A análise mostrou que os três pedágios poderiam ser retirados sem inviabilizar a concessão. A SP-304 já apresentava uma condição diferente de outras rodovias incluídas no projeto e continuaria sendo administrada pelo Governo do Estado.
Com essas informações, esperei o momento correto para conversar com Tarcísio.
Nossa relação de confiança não começou naquele episódio. Em 2022, quando ele ainda era pouco conhecido em São Paulo e grande parte das lideranças políticas da região apoiava outro candidato, trabalhamos por sua eleição desde o primeiro turno. Depois que minha campanha terminou, mantive o comitê aberto e continuei mobilizando a região no segundo turno.
A política também é feita de confiança construída com o tempo, lealdade e trabalho.
Naquela noite de 2025, mesmo com a agenda cheia, o governador me recebeu por volta de uma hora e meia da manhã. Abrimos o mapa da SP-304 e apresentei os argumentos. Expliquei que a rodovia integra uma região populosa, economicamente forte e com intenso deslocamento diário. Mostrei também que retirar os três pontos não prejudicaria a concessão.
Depois de ouvir, Tarcísio foi direto: os pedágios não seriam instalados.
Quando tive essa confirmação, assumi publicamente o compromisso com a população:
aqueles pórticos não seriam implantados e não haveria cobrança na SP-304.
Por volta das três horas da manhã, gravei um vídeo para comunicar o resultado. Dias depois, o governador confirmou oficialmente a retirada dos pedágios do projeto.

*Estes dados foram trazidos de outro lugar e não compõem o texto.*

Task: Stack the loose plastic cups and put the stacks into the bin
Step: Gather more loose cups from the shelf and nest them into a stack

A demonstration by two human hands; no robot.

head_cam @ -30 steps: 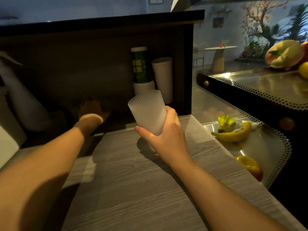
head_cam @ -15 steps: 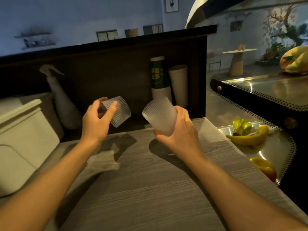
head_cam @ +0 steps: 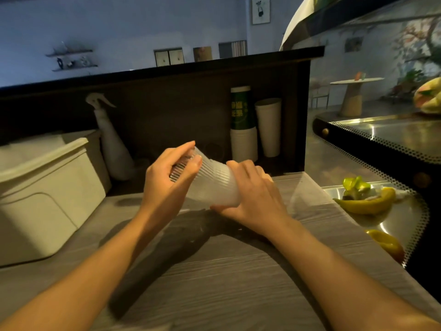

Esse episódio reforçou uma convicção que carrego comigo: na política, existe hora para falar, hora para ouvir e hora para agir.
Enfrentar um problema não significa necessariamente atacar alguém. Às vezes, o caminho mais responsável é estudar, construir argumentos, procurar quem pode decidir e apresentar uma solução possível.
É claro que a pressão pública tem sua importância. Muitas pessoas, vereadores, entidades e lideranças se manifestaram contra os pedágios. Mas quem ocupa uma posição de interlocução precisa saber transformar essa mobilização em uma decisão concreta.
Eu poderia ter feito um vídeo atacando o governador no primeiro dia. Talvez recebesse aplausos e compartilhamentos. Mas isso não garantiria a retirada de uma única cobrança.
Preferi suportar a pressão, entender o assunto e realizar a intermediação correta.
O resultado está aí: a SP-304 não recebeu aqueles pedágios e a população não está pagando para circular por esse trecho.
Agora, a nossa próxima luta deve ser pela implantação da terceira faixa. O volume de veículos cresce a cada ano, e a rodovia precisa acompanhar o desenvolvimento de Americana, Santa Bárbara d’Oeste, Nova Odessa e de toda a região.
Trabalhar ao lado do governador me ensinou que política responsável não é produzir conflito por conveniência. É conhecer o problema, escolher o momento certo e entregar uma solução.
O barulho pode chamar atenção por alguns minutos. O resultado melhora a vida das pessoas por muito tempo.